Representantes do Ministério do Desenvolvimento Agrário (MDA), agentes da Polícia Federal (PF) e do Instituto Chico Mendes de Conservação da Biodiversidade (ICMBio) estiveram na região no sábado (2) apurando a situação. Denúncias apontam para as invasões de terras que formam a Floresta Nacional do Iquiri. Em junho do ano passado, a PF deflagrou operação para desarticular esquema de invasões e grilagem de terras da Flona do Iquiri.
TIROS, VIOLÊNCIA E AMEAÇA
O sul do Amazonas e Lábrea são locais conhecidos como faroeste amazônico, onde o medo e a criminalidade são impostas por grandes empresários que fazem fortuna grilando terras da União. Usam o fogo para destruir todo tipo de vida na floresta e retiram madeira . Depois da devastação, começam a expandir a criação de gado bovino, optando por monocultura (geralmente soja) e especulação imobiliária.
A ocorrência de mortes em Lábrea tem ligação com a formação de facções criminosas interessadas nas ilegalidades ambientais. Observadores políticos em Rio Branco alertam que é desse jeito que se formam milícias rurais que expulsam ou matam pessoas sobreviventes da agricultura familiar, cujo uso acontece de maneira sustentável e coletiva.

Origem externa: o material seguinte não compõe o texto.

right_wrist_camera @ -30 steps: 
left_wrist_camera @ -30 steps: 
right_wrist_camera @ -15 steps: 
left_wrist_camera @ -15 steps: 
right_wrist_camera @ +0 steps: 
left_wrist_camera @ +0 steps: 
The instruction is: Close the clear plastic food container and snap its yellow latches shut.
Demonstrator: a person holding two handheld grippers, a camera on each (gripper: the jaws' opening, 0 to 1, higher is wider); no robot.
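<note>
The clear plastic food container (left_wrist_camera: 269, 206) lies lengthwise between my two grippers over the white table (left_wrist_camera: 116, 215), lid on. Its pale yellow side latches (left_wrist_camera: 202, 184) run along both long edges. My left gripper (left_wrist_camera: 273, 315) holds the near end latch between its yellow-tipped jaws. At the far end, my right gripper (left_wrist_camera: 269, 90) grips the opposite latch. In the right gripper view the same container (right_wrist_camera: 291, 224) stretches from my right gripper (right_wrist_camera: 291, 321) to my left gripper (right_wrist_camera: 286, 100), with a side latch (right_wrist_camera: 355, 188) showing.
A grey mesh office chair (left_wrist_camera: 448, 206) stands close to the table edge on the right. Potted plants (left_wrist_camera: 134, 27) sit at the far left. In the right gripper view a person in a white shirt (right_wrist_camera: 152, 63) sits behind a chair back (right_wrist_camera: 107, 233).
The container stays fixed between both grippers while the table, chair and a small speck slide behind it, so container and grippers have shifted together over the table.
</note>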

Mesmo temendo retaliações, Paulo Sérgio diz que o desmatamento serve para a retirada de madeira. “O grupo armado e fardado se dizia do Bope. Deram muitos tiros, bateram muito num rapaz, botaram ele de joelhos, deram facãozadas nele, torturaram, e furaram outro; um terceiro está em Rio Branco; e outro levou uma facada na clavícula”, conta ele.
JÁ DENUNCIADO
O clima de apreensão na área litigiosa já foi denunciado ao Ministério Público Federal (MPF), Ministério Público Estadual (MPE), Defensoria Pública da União (DPU), Instituto Nacional de Colonização e Reforma Agrária (Incra). Como a região em disputa está bem na divisa do Acre com o Amazonas, há dúvidas sobre as competências de quais órgãos deveriam agir no caso, causando desta maneira uma situação de empurra-empurra.
Nem as autoridades de Manaus, nem as de Rio Branco chegam a um consenso. Enquanto isso, há denúncias de ações indevidas por parte de policiais estaduais do Acre em território amazonense.
Em abaixo-assinado, as instituições e coletivos lembram que antes de 2015 a comunidade já estava em polvorosa. Conforme os signatários do abaixo-assinado, eles “capturaram algumas pessoas e chegaram a esfaquear algumas. Também dispararam 17 vezes no meio da mata, causando o desaparecimento de três pessoas.”
Um vídeo remetido pela comunidade mostra uma das pessoas agredidas, sangrando. Os agressores teriam filmado as atrocidades e enviado as imagens para terceiros, numa suposta prestação de contas das ações praticadas. Membros da comunidade acreditam que “os homens de preto” enviavam as filmagens para o proprietário da Fazenda Palotina, para quem prestariam serviços.
DOIS ANOS DIFÍCEIS
Para os autores do abaixo-assinado, tais atrocidades contra moradores da comunidade sucedem outras, “há bastante tempo.” “Entre 2022 e 2023 aumentaram”, frisam. “O que está faltando para o MPF e Polícia Federal tomarem providências rigorosas contra esses agressores?” – questionam.
Assinam o documento dirigentes da CPT da Arquidiocese de Manaus, CPT Regional Amazonas, Comissão de Defesa dos Direitos Humanos de Parintins e Amazonas, Movimento dos Trabalhadores Cristãos do Amazonas, Padres em Nova Dimensão, Movimento de Trabalhadores Cristãos do Amazonas, e Parlamento Sustentável do Planeta Azul.
Conforme relatam, em dezembro de 2023 algumas imagens mostraram a expulsão dos trabalhadores rurais de um castanhal situado em terras da União ocupadas antes de 2015 pela comunidade. Claramente notavam-se jagunços armados, juntamente com o dono da fazenda referida e seu filho. A extração de castanha é outro motivo de conflitos violentos na divisa Acre-Amazonas.
“Será que as providências só virão quando ocorrer um massacre contra esse povo perseguido?” – protestam. “Constituição Federal e Código Civil” – sugerem lembrando que a regularização fundiária diminuiria os conflitos.
Trata-se do documento nº 20230090443, ofício nº 18/2023 ao MPF e ao DPU relatam perseguições e ameaças de morte ocorridas no dia 10 de janeiro de 2024. “Agora novamente neste dia 28.03.2024 estamos pedindo providências urgentíssimas. Por ser de justiça!.”